Furyの新顔として登場したNITRO RADEON R9 FURY 4G HBM PCI-E H/D-D/DP3 TRI-X OC+(以下、NITRO)は、Sapphireとしては2モデル目の無印Fury搭載モデルだが、同社のフラグシップとなる「NITRO」を冠した上位モデルだ。スタンダードモデルの「R9 FURY 4G HBM PCI-E HDMI/3DP TRI-X」(以下、TRI-X)との違いは、クーラー、基板設計、そしてGPUクロックだ。
既存モデルとの大きな違い - クーラー、基板設計、GPUクロック
3つの違いのうち、まずはクーラーから見ていこう。NITROが搭載するクーラーは、3連ファンが特徴の「TRI-X」。スタンダードモデルでも同じくTRI-Xを搭載しているのだが、NITROに搭載されたものの方が背が高く、ヒートシンクも大きい。
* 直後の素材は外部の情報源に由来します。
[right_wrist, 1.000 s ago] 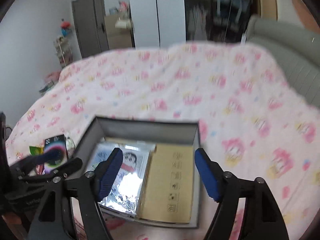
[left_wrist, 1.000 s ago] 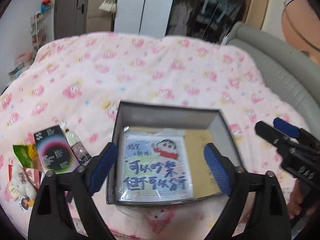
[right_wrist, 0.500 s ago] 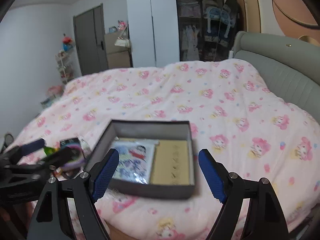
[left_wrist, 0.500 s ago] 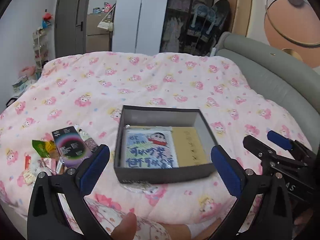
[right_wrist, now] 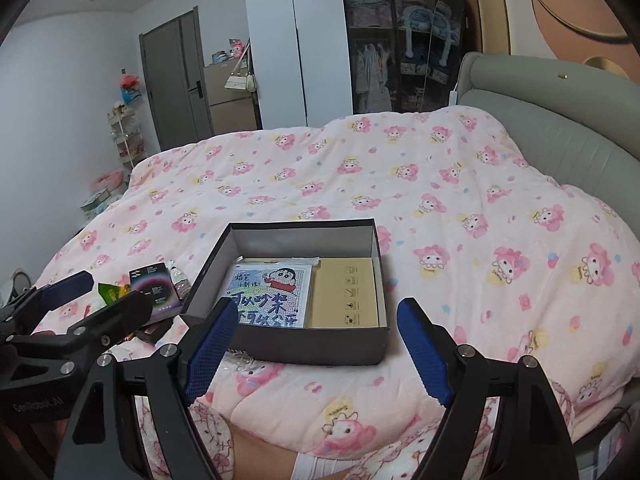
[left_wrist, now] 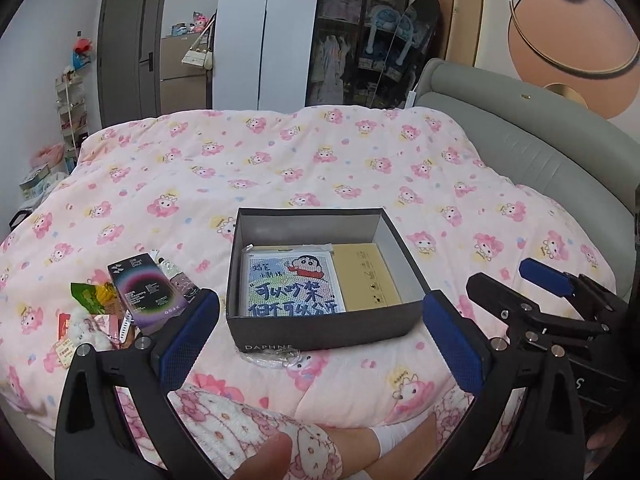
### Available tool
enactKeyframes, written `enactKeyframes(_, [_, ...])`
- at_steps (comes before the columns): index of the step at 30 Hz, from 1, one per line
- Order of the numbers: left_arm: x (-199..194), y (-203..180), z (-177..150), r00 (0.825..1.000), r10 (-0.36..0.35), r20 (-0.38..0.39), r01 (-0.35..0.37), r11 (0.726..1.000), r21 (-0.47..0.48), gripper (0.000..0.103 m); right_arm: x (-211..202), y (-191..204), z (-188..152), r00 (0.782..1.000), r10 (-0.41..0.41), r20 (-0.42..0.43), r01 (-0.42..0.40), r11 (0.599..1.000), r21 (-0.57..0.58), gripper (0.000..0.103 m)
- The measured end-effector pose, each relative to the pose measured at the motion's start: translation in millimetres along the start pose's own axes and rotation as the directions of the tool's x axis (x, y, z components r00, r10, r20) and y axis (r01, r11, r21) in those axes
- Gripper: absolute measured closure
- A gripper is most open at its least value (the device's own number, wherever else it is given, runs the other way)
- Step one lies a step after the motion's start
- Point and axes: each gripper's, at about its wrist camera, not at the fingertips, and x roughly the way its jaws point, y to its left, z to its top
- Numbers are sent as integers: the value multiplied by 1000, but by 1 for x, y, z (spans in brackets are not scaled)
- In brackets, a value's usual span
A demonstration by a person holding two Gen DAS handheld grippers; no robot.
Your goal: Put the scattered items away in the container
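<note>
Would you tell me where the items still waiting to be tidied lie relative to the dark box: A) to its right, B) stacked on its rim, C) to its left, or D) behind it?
C: the black packet and green wrapper lie on the quilt left of the dark box.

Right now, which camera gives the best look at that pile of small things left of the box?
The left wrist view: the pile of small things lies open, from black packet to green wrapper. In the right wrist view, the left gripper hides most of it.

left claw (left_wrist: 320,338) – black frame | blue pads – silver screws
</note>
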Motion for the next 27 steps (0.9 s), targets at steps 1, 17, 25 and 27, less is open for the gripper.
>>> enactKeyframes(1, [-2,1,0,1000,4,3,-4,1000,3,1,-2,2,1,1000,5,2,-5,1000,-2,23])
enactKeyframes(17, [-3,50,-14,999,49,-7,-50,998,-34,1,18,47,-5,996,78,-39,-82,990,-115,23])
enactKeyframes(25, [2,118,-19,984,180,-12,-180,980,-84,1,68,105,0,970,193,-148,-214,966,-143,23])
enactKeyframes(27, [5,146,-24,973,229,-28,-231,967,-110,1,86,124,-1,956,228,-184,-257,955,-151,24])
この点で冷却性能も高いと推測できる。
内部のヒートシンク部分は前後に分割され、間を5本のヒートパイプが繋いでいる。ヒートパイプのうち、1本は極太の10mm径。GPU接触面は同素材を採用している。ヒートシンクを固定するためのダイカストフレームもあり、裏面にもバックプレートを設けた設計で剛性は高く、重量もかなりのものだ。
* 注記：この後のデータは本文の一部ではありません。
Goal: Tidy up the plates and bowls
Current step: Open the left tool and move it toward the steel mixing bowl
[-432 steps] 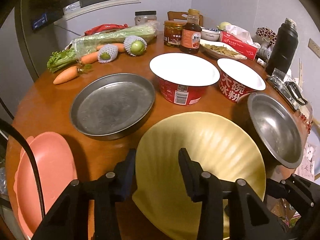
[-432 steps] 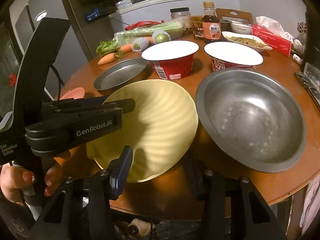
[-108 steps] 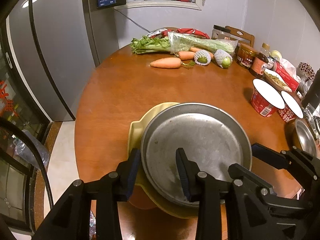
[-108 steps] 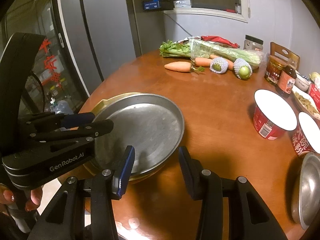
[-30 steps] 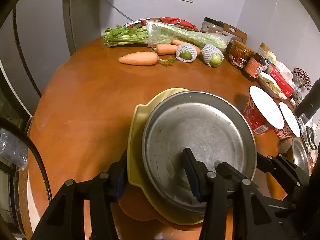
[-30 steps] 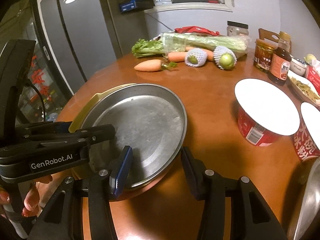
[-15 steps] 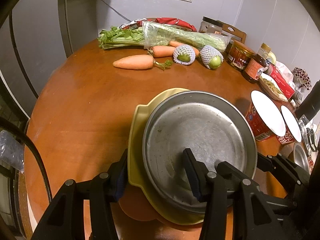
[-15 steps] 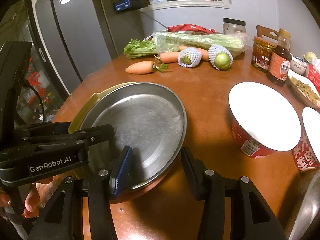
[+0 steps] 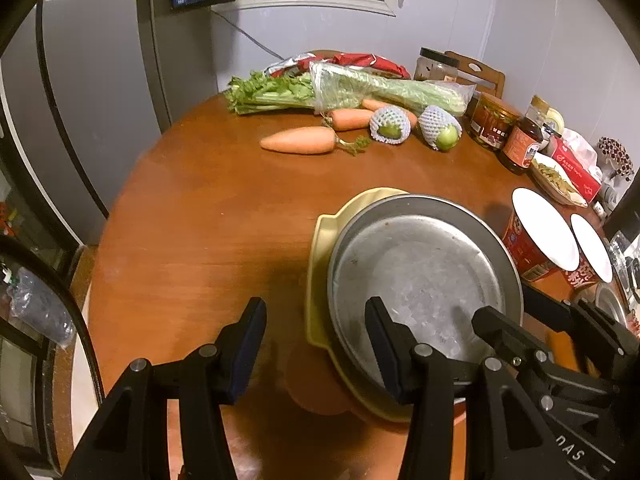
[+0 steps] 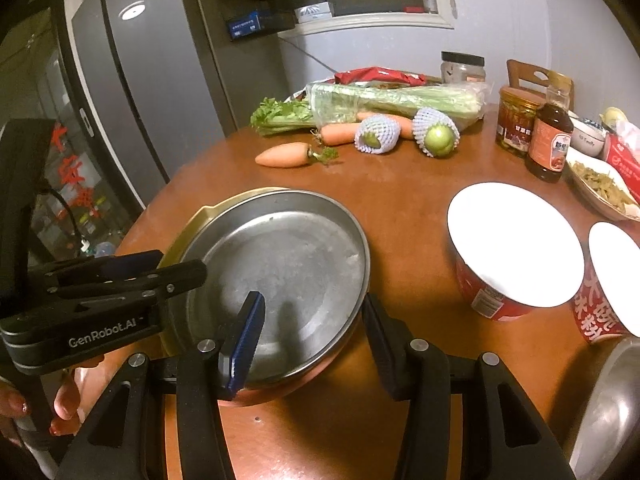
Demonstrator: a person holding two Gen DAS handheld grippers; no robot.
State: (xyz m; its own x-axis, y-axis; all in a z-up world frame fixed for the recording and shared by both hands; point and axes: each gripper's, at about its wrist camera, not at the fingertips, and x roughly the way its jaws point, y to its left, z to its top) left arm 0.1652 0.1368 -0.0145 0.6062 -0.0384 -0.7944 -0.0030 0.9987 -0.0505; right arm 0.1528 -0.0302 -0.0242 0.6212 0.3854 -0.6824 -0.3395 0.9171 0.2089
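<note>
A round steel tray [image 9: 420, 276] [image 10: 280, 272] sits on a yellow plate [image 9: 320, 248] [image 10: 200, 220], which lies on a pink plate [image 9: 320, 392] [image 10: 280, 394] near the table's front edge. My left gripper [image 9: 316, 340] is open and empty, its right finger over the tray's near rim, its left finger over bare table. My right gripper [image 10: 312, 336] is open and empty, straddling the tray's near right rim. Two red paper bowls [image 10: 516, 252] [image 10: 612, 280] stand to the right. A steel bowl [image 10: 608, 412] shows at the far right edge.
Carrots [image 9: 300, 141], netted green fruit [image 9: 390, 125], celery [image 9: 340, 88], jars and a sauce bottle [image 10: 548, 140] line the far side of the round wooden table [image 9: 208, 216]. A dish of food [image 10: 600, 188] and a tissue box sit far right. A fridge stands left.
My left gripper has opened wider and shifted left, so the stack now sits to its right. My right gripper has moved slightly closer over the tray's rim.
</note>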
基板設計もオリジナル設計になっているようだ。フェーズ数はリファレンス仕様と同じ6フェーズ構成だが、1フェーズあたりの電流量を50Aから60Aへと拡大しているという。6フェーズで最大360Aが供給できる設計で、OC時に要求される大電流をサポートする一方、通常の使用においては、同じ負荷でも1フェーズあたりの負担を下げ、発熱も抑えられる。
このほか、搭載部品では16,000時間の耐久性を誇る高耐久コンデンサに加え、こちらも高耐久を誇るブラックダイアモンドチョークの採用が特徴だ。
続いて動作クロック。NITROのGPUクロックは最大1,050MHz。TRI-Xモデルを含むリファレンス仕様では最大1,000MHzなので、50MHzほどオーバークロックしている。ここは単純にパフォーマンスの面で効いてくるだろう。
いまのところ定格クロックというしばりで見れば、NITROよりも高いクロックを設定しているFury搭載モデルは国内販売されていないようで、買ってきてそのまま使うという場合においては、最強のFuryカードといえる。
一方で、メモリに関しては定格どおり。動作クロックは500MHz(データレート:1GHz)だ。FuryシリーズのGPUコア「Fiji」では、メモリには広帯域幅が特徴のHBMを採用しており、クロックは500MHzまたは1GHzだが、メモリ帯域幅はこれまでのGDDR5よりも広い。
なお、Radeon R9 Fury製品に関しても、Sapphireのオーバークロック & ステータス監視ツールの「SAPPHIRE TriXX Utility」が利用できる。オーバークロックに関しては、GPU/メモリ双方のクロック、駆動電圧、そしてパワーリミットなどが設定可能。さらにロガー機能なども搭載している。ほかのメーカーと同様、ハデなUIを採用しているが、わかりやすいレイアウトでチューニングはしやすい印象だ。
そのほか特徴的なところをピックアップしていこう。従来までCrossFire用端子のあった付近にあるのはBIOS切り替えスイッチ。これはFuryの標準機能だが、NITROではSapphireロゴ & LED付きのプッシュ・プッシュスイッチに改められていて、極小のスライドスイッチだったリファレンスカード(注:Fury Xの場合。Furyにはリファレンスカードがない)と比べると使い勝手がよい。定格とOCのように設定を分けるといった方法で活用できる。
映像出力端子はDisplayPort 1.2×3、HDMI 1.4a×1、DVI×1というレイアウト。クーラーの厚みは2スロットを若干はみ出す。隣接スロットにカードを挿すことは可能だが、エアフローを考慮すると空けておくほうがよいだろう。